Through Cuyahoga Arts and Culture.
(upbeat music) - [Narrator] Coming up, step inside the Troll Hole Museum in alliance and meet the woman behind this Guinness World record-winning collection.
Get to know a Shaker Heights chef who wants to punch up your cooking with the taste of chutney.
And learn about the artistic life of late Cleveland artist John W. Carlson as his paintings get the spotlight in Massillon.
Thanks for taking the time to join us for another round of Applause.
I'm Idea Stream Public media's Kamir Mantia.
Thousands of trolls with their big hair and smiling faces draw visitors to Alliance.
Attracted by the inexpensive real estate, Sherry Groom established a home here for her collection, which continues to grow and grow and grow.
Step inside for a look around the Troll Hole Museum.
(whimsical music) - When you collect trolls, it's like why trolls?
And all the people I polled and myself, it's something about the eyes and something about the hair.
Me, personally, I believe it goes much deeper, that troll dolls represent some universal concepts of kindness, goodness, and cooperation.
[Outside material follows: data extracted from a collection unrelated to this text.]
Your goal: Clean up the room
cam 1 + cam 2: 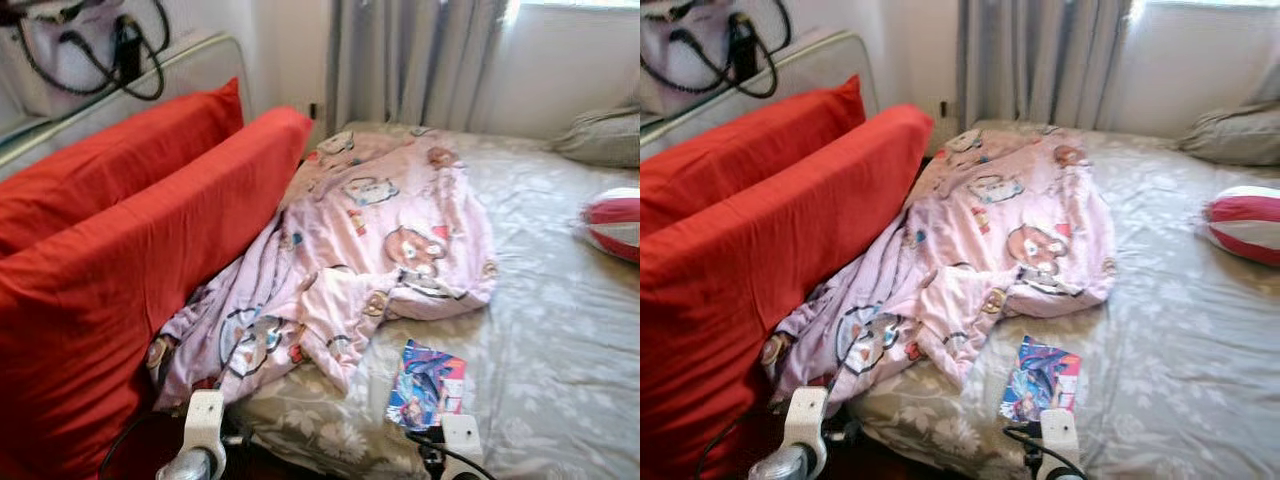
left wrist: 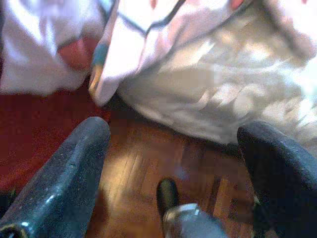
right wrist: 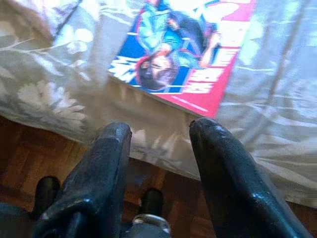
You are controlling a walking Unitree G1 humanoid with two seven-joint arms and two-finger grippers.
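Observation:
A crumpled pink cartoon-print blanket (image 1: 370, 250) lies across the left half of the bed (image 1: 560, 330). A colourful comic book (image 1: 427, 384) rests flat on the grey floral sheet near the bed's front edge. My left gripper (image 2: 173, 131) hovers low over the wooden floor beside the bed's edge and the hanging blanket corner, fingers wide open and empty. My right gripper (image 3: 161, 129) is open just short of the comic book (image 3: 183, 54), at the mattress edge, holding nothing. Both wrists show at the bottom of the eye views, the left arm (image 1: 203, 425) and the right arm (image 1: 455, 440).
Two large red cushions (image 1: 150, 240) lean along the left side against a headboard (image 1: 190, 65). A red-and-white striped pillow (image 1: 615, 222) and a grey pillow (image 1: 600, 135) lie at the right. Grey curtains (image 1: 410, 60) hang behind. A bag with black straps (image 1: 90, 45) sits top left.

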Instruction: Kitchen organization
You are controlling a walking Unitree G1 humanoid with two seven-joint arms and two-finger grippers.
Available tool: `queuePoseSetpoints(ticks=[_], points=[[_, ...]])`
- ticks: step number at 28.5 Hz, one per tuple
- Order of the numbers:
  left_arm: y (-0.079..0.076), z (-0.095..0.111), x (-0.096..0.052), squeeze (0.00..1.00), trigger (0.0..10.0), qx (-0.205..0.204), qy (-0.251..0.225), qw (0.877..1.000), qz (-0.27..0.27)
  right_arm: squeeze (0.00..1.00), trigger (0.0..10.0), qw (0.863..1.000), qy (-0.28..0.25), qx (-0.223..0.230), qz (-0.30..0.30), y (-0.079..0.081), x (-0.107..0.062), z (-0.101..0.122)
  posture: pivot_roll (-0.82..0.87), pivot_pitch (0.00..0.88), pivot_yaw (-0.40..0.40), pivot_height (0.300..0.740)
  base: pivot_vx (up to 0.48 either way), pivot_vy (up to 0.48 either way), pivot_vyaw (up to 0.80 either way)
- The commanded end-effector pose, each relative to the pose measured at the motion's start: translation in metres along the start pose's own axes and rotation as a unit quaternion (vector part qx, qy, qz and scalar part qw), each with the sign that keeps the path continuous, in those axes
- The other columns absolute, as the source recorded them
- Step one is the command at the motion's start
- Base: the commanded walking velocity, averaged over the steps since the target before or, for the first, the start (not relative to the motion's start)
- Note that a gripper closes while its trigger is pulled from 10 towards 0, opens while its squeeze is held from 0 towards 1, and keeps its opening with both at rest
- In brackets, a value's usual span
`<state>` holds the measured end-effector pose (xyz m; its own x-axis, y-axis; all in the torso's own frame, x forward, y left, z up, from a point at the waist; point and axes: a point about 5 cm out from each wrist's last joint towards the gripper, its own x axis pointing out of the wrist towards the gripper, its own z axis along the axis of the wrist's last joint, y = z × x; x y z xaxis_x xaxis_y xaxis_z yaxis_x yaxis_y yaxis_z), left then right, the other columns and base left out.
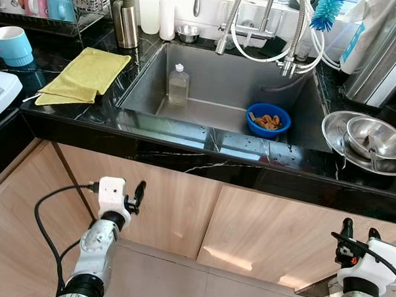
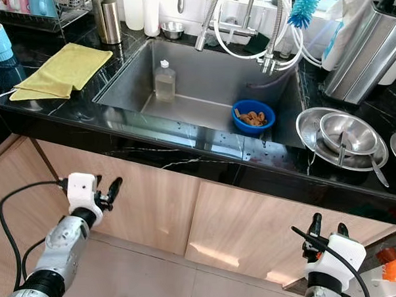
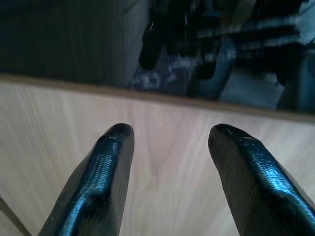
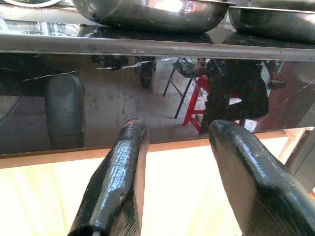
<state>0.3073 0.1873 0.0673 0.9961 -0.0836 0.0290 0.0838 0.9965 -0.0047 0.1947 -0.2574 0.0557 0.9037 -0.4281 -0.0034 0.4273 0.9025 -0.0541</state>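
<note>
Sink (image 1: 214,83): steel basin set in the black counter (image 1: 74,113), centre of scene, faucet hoses (image 1: 295,41) hanging over its far right.
Bottle (image 1: 178,86): clear, upright, far left of the sink floor.
Blue bowl (image 1: 268,120): in the sink, near right corner, food scraps inside.
Yellow cloth (image 1: 86,76): folded on the counter left of the sink.
Thermos (image 1: 125,17): steel, upright, far left past the cloth.
Blue mug (image 1: 12,45): far left edge of the counter.
Steel bowls (image 1: 366,139): stacked on the counter right of the sink.
Cabinet doors (image 1: 182,213): light wood, shut, below the counter.
Left gripper (image 1: 139,193): low, in front of the left door, fingers spread apart, holding nothing.
Right gripper (image 2: 326,230): low, in front of the right door under the steel bowls, fingers parted, holding nothing.
</note>
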Motion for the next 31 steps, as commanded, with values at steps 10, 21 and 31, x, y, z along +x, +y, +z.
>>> queuePoseSetpoints(ticks=[10, 21, 31], points=[[-0.002, 0.024, -0.011, 0.0, 10.0, 0.012, -0.042, 0.999, -0.007, 0.0, 10.0, 1.0, -0.031, -0.002, -0.005, -0.003, 0.003, 0.021, 0.11, 0.091, -0.113, 0.74, 0.0, 0.0, 0.0], [-0.02, 0.079, 0.011, 0.0, 10.0, 0.019, -0.138, 0.99, -0.03, 0.0, 10.0, 0.998, -0.056, 0.003, 0.005, 0.005, 0.01, 0.036, 0.11, 0.092, -0.114, 0.74, 0.0, 0.0, 0.0], [-0.032, 0.095, 0.008, 0.0, 10.0, 0.019, -0.154, 0.986, -0.068, 0.0, 10.0, 0.996, -0.089, -0.007, 0.027, 0.016, 0.007, 0.062, 0.09, 0.095, -0.107, 0.74, 0.0, 0.0, 0.0]])
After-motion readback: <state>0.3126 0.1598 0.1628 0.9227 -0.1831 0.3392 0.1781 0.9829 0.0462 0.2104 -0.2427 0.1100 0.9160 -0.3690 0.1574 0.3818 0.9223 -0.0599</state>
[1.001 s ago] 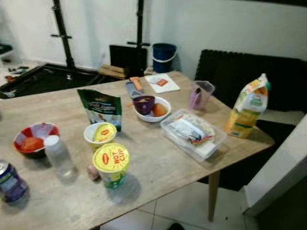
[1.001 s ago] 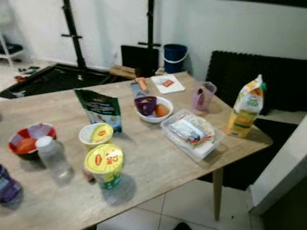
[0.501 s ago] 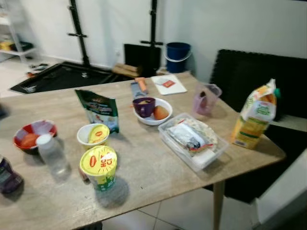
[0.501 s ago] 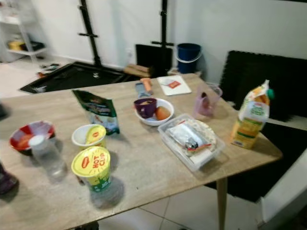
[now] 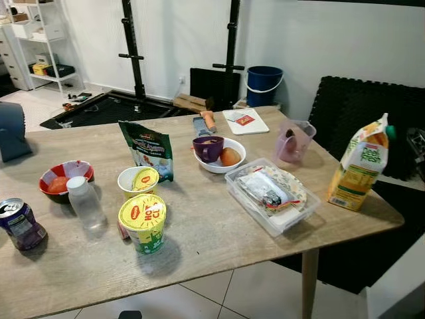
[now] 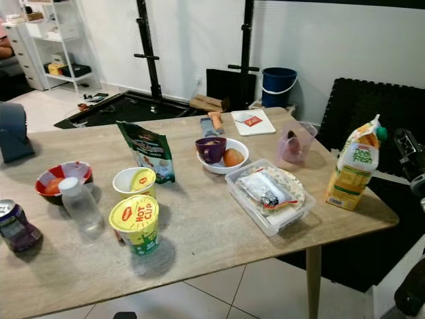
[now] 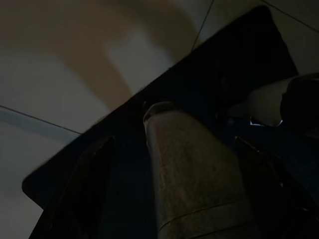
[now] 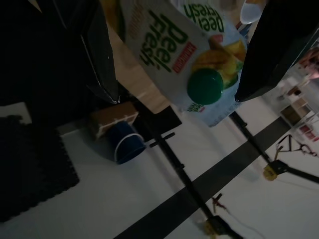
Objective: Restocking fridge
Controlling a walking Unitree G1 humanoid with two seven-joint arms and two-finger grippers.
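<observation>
An orange and green juice carton (image 5: 362,169) with a green cap (image 8: 204,85) stands upright at the table's right corner. My right gripper (image 6: 406,151) hovers just right of it at carton-top height. In the right wrist view its two black fingers (image 8: 97,55) stand wide apart, open, with the carton top between and beyond them, untouched. A clear lidded food box (image 5: 271,195), a white bowl (image 5: 222,163) holding a purple cup and an orange fruit, a green pouch (image 5: 147,149) and a yellow-lidded noodle cup (image 5: 143,222) lie further left. My left gripper (image 7: 174,199) hangs idle in the dark, open.
The wooden table (image 5: 219,246) also bears a pink jug (image 5: 293,141), a small white cup (image 5: 138,183), a water bottle (image 5: 83,203), a red bowl (image 5: 63,179) and a soda can (image 5: 21,224). Black foam mats (image 5: 372,106) and a blue bucket (image 5: 264,78) stand behind.
The camera has swung so the whole scene shifted and sharpened. My right gripper has come into view beside the juice carton. Nothing on the table has moved.
</observation>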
- The majority of 'em are made, you know with their hands out like they're hugging.
You know, that's a kind of a pretty positive message to put out there especially with, you know, a lot of toys, a lot of different messages going out.
But the trolls are all about happiness and loving one another.
- In 1950s, a fellow in Denmark, he was a wood handyman and he crafted this iconic image of a troll doll.
So this iconic image went viral.
So these iconic dolls copied in many different variations, with more pointed ears.
They have certain characteristics you can recognize them by.
They have four fingers, four toes.
They have, of course, the big ears and big noses.
And the original ones had tails, which I don't have one here 'cause those were really expensive, and I'm too cheap to buy the really expensive and rare ones.
When I started this project I managed to amass about 2000 trolls, and that was because I had a significant other, and he went out and started buying collections of trolls three or 400 at a time.
So that's why the numbers jumped.
Now I have amassed over 40,000 pieces trolls, troll dolls and troll memorabilia.
And the interesting phenomenon is that they continue to roll in on a fairly regular basis of donations.
A lady in Spain likes to make her own custom trolls.
She did the tiniest, tiniest ones, like less than half an inch.
A lot of folk artists go out and get natural materials.
Pine cones, there's pine cone trolls, wooden trolls, wax trolls.
And then the Smoky Mountain Trolls were created by Ken Arensbak.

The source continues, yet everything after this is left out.